> [Instructions for the task]
Copy out every line of the records in which "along" can be found.

[Dataset records]
▬▬▬

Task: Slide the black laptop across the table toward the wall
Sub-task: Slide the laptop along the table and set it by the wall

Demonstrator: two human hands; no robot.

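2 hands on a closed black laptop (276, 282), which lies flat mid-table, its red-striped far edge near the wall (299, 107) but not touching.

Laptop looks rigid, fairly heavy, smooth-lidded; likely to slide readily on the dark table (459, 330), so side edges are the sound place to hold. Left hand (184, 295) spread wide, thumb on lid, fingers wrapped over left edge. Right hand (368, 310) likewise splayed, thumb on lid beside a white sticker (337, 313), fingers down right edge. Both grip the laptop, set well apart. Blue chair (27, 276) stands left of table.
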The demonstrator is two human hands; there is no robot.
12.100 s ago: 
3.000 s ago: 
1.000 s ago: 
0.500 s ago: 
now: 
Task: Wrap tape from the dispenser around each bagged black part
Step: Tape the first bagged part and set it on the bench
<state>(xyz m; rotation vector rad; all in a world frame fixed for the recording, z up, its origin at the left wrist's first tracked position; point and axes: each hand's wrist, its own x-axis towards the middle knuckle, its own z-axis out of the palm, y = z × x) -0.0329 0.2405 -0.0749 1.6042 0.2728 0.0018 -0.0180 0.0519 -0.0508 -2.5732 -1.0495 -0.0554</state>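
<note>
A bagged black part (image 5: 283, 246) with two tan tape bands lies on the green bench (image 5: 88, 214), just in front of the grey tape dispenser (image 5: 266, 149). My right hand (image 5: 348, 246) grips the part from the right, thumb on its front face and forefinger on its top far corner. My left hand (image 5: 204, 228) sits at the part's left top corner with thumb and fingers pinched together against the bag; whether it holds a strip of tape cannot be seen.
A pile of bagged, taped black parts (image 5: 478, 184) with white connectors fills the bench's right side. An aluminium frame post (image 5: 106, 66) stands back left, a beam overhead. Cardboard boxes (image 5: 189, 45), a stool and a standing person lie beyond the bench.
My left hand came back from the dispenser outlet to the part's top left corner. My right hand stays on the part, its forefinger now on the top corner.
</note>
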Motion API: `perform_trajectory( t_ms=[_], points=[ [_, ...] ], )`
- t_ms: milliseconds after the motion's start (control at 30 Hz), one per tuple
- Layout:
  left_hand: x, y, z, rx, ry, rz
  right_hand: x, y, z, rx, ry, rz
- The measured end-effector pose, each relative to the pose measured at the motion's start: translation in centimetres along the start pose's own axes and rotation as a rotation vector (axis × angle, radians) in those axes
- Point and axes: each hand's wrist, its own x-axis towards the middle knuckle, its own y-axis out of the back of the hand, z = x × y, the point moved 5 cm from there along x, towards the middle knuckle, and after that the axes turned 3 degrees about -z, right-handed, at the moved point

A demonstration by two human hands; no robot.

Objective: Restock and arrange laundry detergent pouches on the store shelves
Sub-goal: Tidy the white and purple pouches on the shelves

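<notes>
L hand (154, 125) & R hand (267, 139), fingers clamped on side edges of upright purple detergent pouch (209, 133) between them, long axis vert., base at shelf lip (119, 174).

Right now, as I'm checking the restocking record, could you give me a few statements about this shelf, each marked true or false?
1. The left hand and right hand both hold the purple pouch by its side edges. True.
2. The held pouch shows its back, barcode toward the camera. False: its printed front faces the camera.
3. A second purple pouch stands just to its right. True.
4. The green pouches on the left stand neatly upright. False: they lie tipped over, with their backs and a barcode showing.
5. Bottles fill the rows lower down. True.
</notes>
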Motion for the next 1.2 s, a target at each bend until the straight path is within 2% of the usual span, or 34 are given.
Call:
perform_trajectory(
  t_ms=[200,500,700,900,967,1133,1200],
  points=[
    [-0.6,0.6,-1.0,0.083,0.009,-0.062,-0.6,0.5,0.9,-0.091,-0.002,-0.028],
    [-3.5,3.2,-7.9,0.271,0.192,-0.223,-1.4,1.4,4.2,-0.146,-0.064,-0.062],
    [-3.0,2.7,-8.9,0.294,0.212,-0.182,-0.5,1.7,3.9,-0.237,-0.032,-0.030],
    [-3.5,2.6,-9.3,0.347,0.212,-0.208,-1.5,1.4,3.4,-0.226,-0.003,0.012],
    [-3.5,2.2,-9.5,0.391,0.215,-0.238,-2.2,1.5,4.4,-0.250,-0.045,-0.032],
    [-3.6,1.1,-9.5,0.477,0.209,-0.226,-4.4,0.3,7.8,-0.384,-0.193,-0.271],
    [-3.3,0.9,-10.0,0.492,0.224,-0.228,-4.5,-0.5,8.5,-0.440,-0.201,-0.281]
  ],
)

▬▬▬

> [Response to this task]
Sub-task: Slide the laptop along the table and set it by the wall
- The measured end-effector pose, each relative to the pose measured at the motion's start: translation in centimetres along the start pose's own axes and rotation as a rotation vector (axis × angle, radians) in those axes
- Point and axes: each hand's wrist, its own x-axis towards the middle knuckle, its own y-axis out of the back of the hand, z = x × y, the point moved 5 cm from there along x, towards the middle knuckle, and after that the axes turned 3 degrees about -z, right-handed, at the moved point

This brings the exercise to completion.